What makes Rendell's practice different than his predecessors is the large dollar value of today's no-bid contracts, his unwillingness to disclose certain details and a May 2007 contract to his former practice, Ballard, Spahr, Anderson & Ingersoll, for $1.8 million.

The Ballard Spahr hiring has become a lightning rod in the past week with an increasing number of lawmakers questioning the contract not only because of Rendell's relationship to Ballard Spahr, but also because two former Rendell aides now are Ballard Spahr partners - brothers-in-law Adrian King and John Estey.

Estey was Rendell's chief of staff and a senior adviser until last month and King was deputy chief of staff until 2005. Estey, as chief of staff, recommended hiring Ballard Spahr, according to Rendell's General Counsel Barbara Adams. King now is working on the turnpike lease for the law firm in secret.

Rendell has defended the hiring, saying the firm is uniquely qualified because the company has experience in tax-related issues. Adams said she selected the firm because it is a Pennsylvania firm and because of its reputation. She said she was not told by the governor to hire Ballard Spahr.

House Minority Leader Sam Smith (R-Jefferson County) last week said the Ballard Spahr contract has the "appearance of a conflict."

So much so that Republicans are drafting a slew of bills requiring better public accountability.

House Minority Policy Chairman Mike Turzai (R-Allegheny County) said legislation is being written that would prevent Rendell, and future governors, from doling out contracts worth more than $100,000 without greater scrutiny.

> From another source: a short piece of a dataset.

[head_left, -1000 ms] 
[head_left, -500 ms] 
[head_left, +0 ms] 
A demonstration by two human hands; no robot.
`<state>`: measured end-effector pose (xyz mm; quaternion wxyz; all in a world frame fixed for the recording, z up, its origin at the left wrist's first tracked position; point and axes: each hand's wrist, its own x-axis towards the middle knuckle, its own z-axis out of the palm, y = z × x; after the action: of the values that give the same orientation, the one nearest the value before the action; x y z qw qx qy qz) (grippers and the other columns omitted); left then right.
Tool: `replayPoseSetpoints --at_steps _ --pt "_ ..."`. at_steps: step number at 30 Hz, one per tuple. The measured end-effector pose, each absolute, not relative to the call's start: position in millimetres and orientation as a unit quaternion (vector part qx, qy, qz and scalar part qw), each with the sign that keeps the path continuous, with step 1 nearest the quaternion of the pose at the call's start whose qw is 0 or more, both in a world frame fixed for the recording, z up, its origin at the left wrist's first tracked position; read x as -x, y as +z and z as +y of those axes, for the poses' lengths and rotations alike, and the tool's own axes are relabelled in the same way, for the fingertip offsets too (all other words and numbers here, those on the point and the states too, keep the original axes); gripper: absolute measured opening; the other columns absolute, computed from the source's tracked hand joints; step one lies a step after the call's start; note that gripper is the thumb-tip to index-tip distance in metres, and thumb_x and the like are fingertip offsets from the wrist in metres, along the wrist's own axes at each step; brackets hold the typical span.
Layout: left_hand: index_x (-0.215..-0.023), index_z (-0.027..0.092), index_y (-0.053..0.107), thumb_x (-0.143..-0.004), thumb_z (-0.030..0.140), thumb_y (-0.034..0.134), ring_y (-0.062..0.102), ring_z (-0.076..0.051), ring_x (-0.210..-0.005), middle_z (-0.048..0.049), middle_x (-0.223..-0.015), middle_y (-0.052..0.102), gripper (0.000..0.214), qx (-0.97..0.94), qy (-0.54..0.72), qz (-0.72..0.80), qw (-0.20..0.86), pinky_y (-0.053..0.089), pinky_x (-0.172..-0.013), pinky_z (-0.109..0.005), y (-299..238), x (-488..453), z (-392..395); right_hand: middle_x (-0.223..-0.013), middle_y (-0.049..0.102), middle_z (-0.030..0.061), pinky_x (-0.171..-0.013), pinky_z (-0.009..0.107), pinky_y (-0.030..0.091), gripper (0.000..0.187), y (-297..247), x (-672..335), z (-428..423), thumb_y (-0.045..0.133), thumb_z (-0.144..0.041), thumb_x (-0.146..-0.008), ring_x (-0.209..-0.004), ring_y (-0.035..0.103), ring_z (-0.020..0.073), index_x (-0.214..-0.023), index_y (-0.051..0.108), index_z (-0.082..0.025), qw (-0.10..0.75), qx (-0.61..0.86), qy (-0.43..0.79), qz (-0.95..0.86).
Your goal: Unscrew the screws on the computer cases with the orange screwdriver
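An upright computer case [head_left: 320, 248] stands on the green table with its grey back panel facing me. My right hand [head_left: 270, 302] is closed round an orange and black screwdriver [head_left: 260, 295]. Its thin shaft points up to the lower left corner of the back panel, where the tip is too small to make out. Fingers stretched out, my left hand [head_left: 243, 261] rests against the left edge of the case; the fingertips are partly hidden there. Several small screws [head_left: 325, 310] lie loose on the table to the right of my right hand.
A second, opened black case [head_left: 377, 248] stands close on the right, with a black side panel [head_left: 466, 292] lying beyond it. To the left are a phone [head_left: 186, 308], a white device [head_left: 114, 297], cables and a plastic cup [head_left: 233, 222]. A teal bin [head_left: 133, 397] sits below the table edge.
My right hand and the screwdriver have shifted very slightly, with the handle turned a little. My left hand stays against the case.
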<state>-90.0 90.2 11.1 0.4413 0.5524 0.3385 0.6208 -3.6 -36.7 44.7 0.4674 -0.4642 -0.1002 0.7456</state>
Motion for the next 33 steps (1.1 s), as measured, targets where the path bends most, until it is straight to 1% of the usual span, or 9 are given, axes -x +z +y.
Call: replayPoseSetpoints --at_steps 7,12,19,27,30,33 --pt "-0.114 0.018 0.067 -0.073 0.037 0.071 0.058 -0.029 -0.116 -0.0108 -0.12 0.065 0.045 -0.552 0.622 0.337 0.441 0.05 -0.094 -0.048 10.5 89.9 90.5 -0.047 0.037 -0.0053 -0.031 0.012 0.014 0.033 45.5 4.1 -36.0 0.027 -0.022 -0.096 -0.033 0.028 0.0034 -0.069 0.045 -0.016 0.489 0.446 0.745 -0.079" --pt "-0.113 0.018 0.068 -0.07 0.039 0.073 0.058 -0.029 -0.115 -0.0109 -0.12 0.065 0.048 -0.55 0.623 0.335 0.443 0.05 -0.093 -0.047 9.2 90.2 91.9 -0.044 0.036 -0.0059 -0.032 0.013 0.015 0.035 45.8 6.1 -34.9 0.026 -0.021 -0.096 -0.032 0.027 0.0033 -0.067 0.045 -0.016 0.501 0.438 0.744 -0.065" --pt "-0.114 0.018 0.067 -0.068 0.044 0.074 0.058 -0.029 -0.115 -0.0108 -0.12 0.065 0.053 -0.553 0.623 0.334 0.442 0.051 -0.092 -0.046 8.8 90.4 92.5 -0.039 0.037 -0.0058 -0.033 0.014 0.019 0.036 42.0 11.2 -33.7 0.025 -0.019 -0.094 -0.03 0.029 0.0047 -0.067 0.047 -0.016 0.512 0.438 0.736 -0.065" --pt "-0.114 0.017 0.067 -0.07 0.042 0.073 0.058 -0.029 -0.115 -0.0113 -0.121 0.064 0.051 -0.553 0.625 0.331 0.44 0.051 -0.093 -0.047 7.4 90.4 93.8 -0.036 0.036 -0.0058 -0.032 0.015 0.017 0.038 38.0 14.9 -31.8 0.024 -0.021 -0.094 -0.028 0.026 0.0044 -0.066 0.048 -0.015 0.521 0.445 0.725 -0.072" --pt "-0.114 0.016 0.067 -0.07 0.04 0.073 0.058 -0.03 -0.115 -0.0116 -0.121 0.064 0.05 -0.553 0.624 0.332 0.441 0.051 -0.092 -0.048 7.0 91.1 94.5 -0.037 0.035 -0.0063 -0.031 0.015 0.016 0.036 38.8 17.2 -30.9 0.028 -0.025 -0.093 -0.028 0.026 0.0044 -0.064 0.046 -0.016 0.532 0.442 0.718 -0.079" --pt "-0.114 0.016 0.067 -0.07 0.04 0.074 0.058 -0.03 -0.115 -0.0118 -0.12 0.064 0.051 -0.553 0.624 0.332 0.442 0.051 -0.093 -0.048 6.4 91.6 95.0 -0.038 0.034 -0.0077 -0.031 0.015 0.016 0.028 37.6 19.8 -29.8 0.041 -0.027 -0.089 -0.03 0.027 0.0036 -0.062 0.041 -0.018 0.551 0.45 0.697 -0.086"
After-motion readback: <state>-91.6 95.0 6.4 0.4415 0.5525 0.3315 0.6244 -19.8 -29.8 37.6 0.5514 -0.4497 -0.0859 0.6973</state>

State Senate Majority Whip Jane Orie (R-Allegheny County) wants to use legislation she co-sponsored last fall to establish stricter guidelines. The bill is modeled after a law Philadelphia Mayor Michael Nutter pushed through in 2005 as a councilman. The law makes businesses ineligible for no-bid city contracts if they contribute more than $10,000 a year to a city official's campaign.

Ballard Spahr's hiring was first disclosed by blogger Bill Keisling on two weeks ago. His reporting found the firm had started work on privatizing the turnpike even before the execution of a signed contract last year.

Since then, dozens of Ballard Spahr attorneys have billed the state for work on the turnpike, including include Kenneth M. Jarin, a Rendell campaign contributor ($40,000), a partner in Ballard Spahr and the husband of state Treasurer Robin L. Wiessmann. The couple live in Newtown, Bucks County.

Kenneth M. JarinJarin is also treasurer for the Democratic Governors' Association, which gave Rendell $462,000 for his gubernatorial campaign in 2002. In 2005, Rendell named him to the Board of Governors for the State System of Higher Education, which he now chairs.

Jarin billed the Commonwealth at a rate of $531.25 an hour for 46.5 hours of work, a total of $24,703.15, in April and May 2007. before Ballard Spahr's contract was finalized on May 23, 2007, Keisling found.